Depuis la crise sanitaire de 2020, le télétravail est devenu une composante majeure du paysage professionnel. Plébiscité par une grande partie des salariés, il s’est imposé dans de nombreux secteurs comme une solution pérenne, contribuant à l’évolution des pratiques de management et à l’équilibre vie professionnelle-vie privée. Toutefois, son essor coïncide avec une hausse persistante du chômage chez les jeunes diplômés. Selon les dernières données de l’INSEE, le taux de chômage des 15-24 ans s’élève encore à 17% en 2024, malgré une embellie globale du marché du travail.
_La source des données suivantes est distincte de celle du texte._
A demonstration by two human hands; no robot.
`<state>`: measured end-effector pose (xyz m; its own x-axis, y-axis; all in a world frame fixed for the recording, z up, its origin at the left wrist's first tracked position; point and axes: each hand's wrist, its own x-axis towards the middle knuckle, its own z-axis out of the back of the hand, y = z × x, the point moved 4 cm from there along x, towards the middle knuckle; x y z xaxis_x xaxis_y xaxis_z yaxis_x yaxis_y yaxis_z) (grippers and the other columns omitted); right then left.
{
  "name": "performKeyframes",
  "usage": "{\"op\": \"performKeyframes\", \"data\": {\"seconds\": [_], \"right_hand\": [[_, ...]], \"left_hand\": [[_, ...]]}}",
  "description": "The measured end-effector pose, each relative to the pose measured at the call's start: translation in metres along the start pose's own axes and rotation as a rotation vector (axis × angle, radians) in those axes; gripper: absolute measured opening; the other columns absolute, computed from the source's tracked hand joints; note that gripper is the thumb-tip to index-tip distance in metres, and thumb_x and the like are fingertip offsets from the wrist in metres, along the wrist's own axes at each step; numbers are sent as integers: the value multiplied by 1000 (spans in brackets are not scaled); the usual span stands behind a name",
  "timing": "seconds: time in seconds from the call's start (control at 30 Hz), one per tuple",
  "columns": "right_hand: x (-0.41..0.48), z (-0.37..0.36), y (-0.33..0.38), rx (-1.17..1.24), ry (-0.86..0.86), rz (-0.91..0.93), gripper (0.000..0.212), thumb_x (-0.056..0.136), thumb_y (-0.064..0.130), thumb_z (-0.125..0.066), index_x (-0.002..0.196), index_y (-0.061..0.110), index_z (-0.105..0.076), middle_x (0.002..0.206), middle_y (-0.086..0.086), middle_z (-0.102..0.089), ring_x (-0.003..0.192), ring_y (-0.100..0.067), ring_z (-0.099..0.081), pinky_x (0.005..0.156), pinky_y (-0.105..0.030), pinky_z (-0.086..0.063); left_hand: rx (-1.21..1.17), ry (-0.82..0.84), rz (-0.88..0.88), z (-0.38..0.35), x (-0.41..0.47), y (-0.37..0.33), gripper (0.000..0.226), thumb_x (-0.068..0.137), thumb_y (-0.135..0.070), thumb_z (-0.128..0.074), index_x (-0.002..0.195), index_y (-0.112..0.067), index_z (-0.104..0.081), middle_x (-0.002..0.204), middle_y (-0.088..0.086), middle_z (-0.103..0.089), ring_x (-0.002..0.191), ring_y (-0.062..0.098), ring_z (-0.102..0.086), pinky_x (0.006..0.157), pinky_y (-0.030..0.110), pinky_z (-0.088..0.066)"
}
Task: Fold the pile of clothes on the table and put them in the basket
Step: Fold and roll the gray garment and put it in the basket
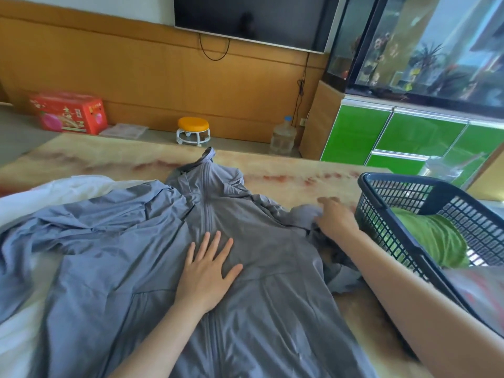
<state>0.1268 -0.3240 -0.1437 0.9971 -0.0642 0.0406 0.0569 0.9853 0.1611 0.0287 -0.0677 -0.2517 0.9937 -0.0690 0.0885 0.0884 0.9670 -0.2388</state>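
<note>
A grey-blue zip-front jacket (272, 268) lies spread front-up across the middle of the beige marbled table (286, 184), its collar toward 12 o'clock. The left hand (208, 271) rests flat on the chest beside the zip, fingers straight and spread. At 3 o'clock from it the right hand (334, 216), somewhat blurred, bends its fingers over the bunched sleeve, thumb pinching the cloth. Just beside that hand, still at 3 o'clock, stands a dark plastic lattice basket (395, 233) holding a folded green garment (433, 238). At 9 o'clock a white cloth (41, 192) lies under the jacket's other sleeve. The tabletop is streaked with reddish veins. Past its far edge, on the floor at 12 o'clock, stands a small orange-seated stool on a white wheeled frame (193, 129); at 10 o'clock a red cardboard box (68, 111); at 1 o'clock a large clear water bottle (283, 136). Behind them runs a brown panelled wall (136, 77) with a black television (253, 17) above, and at 2 o'clock a green-doored cabinet (409, 132) carries a glass aquarium (436, 50).
</note>
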Motion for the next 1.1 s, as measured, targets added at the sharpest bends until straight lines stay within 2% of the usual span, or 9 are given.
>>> {"op": "performKeyframes", "data": {"seconds": [0.1, 0.27, 0.4, 0.47, 0.57, 0.8, 0.9, 1.0, 1.1], "right_hand": [[-33, -11, 4, 20, 14, 131, 36, 95, 32, -51, 129, 21, -55, 145, -6, -39, 134, -27, -33, 109, -41, -29], [-116, -20, -16, 156, 45, -34, 41, 86, 56, -55, 106, 21, -55, 106, 2, -56, 94, -19, -57, 76, -31, -46], [-141, -34, -37, 153, 93, -83, 45, 85, 55, -58, 117, 24, -56, 112, 3, -63, 111, -20, -51, 86, -30, -44], [-134, -38, -37, 243, 114, -108, 42, 83, 57, -59, 112, 27, -61, 111, 1, -63, 115, -24, -46, 89, -32, -39], [-110, -47, -28, 328, 162, -131, 39, 80, 66, -53, 72, 29, -63, 95, -4, -62, 109, -30, -42, 85, -32, -28], [-103, -38, -16, 775, 17, -212, 17, 73, 24, -76, 75, 16, -61, 80, -3, -66, 84, -27, -63, 74, -40, -51], [-103, -34, -20, 791, 51, -258, 18, 76, 28, -72, 82, 15, -61, 84, -5, -67, 73, -20, -61, 63, -33, -48], [-103, -40, -20, 647, 245, -295, 35, 78, 47, -70, 88, 14, -60, 86, -2, -65, 74, -16, -59, 56, -26, -42], [-102, -43, -19, 497, 309, -231, 37, 76, 46, -72, 72, 13, -55, 70, -2, -58, 71, -22, -60, 60, -29, -37]], "left_hand": [[15, 2, -1, -3, 1, -1, 105, 56, -76, 37, 148, -36, 6, 157, -7, 13, 143, 13, 19, 118, 40, 6], [24, 15, 5, -2, 1, 0, 110, 53, -76, 39, 149, -36, 3, 157, -7, 12, 144, 14, 17, 118, 39, 5], [30, 69, 10, 1, 2, -2, 113, 49, -80, 36, 149, -37, 4, 157, -7, 14, 143, 14, 19, 117, 40, 8], [11, 136, 17, 3, 3, -2, 103, 58, -83, 25, 148, -38, 6, 156, -8, 17, 142, 13, 22, 116, 40, 11], [-84, 283, 53, 7, 9, -1, 70, 88, -71, -11, 148, -39, 4, 155, -8, 21, 140, 12, 26, 115, 39, 14], [-241, 415, 18, 24, 13, 6, 63, 97, -37, -45, 149, -34, -11, 158, -3, 10, 143, 16, 19, 115, 44, 10], [-209, 292, 40, 32, 5, -5, 55, 98, -34, -43, 148, -31, -22, 159, -1, -5, 145, 17, 10, 116, 47, 6], [-193, 207, -47, 35, -21, -34, 53, 99, -44, -32, 149, -30, -18, 159, -1, -4, 145, 16, 9, 117, 46, 6], [-113, 304, -137, 22, -59, -58, 95, 68, -81, 8, 150, -34, 0, 158, -3, 14, 142, 16, 22, 113, 48, 14]]}}
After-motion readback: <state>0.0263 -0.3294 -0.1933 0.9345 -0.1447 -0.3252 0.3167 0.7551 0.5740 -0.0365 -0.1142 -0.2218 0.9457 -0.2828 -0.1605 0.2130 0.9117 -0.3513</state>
Pour certains analystes, le lien entre télétravail et difficultés d’accès à l’emploi chez les jeunes néo-diplômés s’explique par la nature même des recrutements à distance. L’absence de contacts informels et la réduction des interactions au sein des équipes compliquerait l’intégration des nouveaux entrants, qui peinent ainsi à trouver leur place dans des collectifs professionnels dont ils ne partagent ni les codes ni les habitudes. Au-delà, la préférence de certains employeurs pour des profils déjà autonomes et expérimentés en télétravail tendrait à pénaliser les jeunes, naturellement moins aguerris à ces nouvelles méthodes.
Côté entreprises, la question se pose de plus en plus ouvertement. Si le télétravail permet des gains de productivité et une réduction des coûts d’infrastructure, il impose de nouveaux défis en matière de management, de formation et de transmission des savoirs. Plusieurs responsables de ressources humaines constatent une moindre efficacité dans l’accompagnement et la montée en compétences des jeunes collaborateurs, qui bénéficient moins d’un apprentissage par l’observation et l’échange informel. Certains évoquent même une tendance à retarder ou à limiter les recrutements de profils juniors par crainte de ne pas pouvoir les intégrer efficacement à distance.
Pour les jeunes diplômés eux-mêmes, le télétravail présente des avantages, mais aussi de réelles limites. S’ils y voient l’opportunité de postuler à des emplois géographiquement éloignés, beaucoup regrettent le manque d’encadrement et la difficulté à créer un réseau professionnel. « Entrer dans la vie active derrière un écran, c’est compliqué. On ne sait pas à qui poser ses questions, on rate des opportunités de se faire connaître », témoigne Louise, 24 ans, embauchée en 2022 dans une entreprise francilienne.
Face à ce constat, plusieurs pistes sont envisagées pour rééquilibrer la situation. Certains appellent à limiter le recours au télétravail pour les nouveaux entrants, afin de privilégier une immersion progressive dans la vie de l’entreprise. D’autres recommandent de renforcer les dispositifs de tutorat et de formation hybrides, adaptés à la réalité du travail à distance. Les syndicats et représentants des jeunes diplômés plaident, eux, pour un dialogue renforcé sur les modalités de mise en œuvre du télétravail, afin que celui-ci ne constitue pas un frein supplémentaire à leur accès à l’emploi.
Si la question de mettre fin au télétravail pour inverser la courbe du chômage des jeunes diplômés divise, une certitude émerge : l’organisation du travail doit désormais s’adapter pour ne laisser personne sur le bord de la route. L’enjeu n’est pas tant de revenir en arrière que d’imaginer des solutions innovantes, conciliant les acquis du télétravail avec les besoins spécifiques d’une génération en quête de repères et d’opportunités.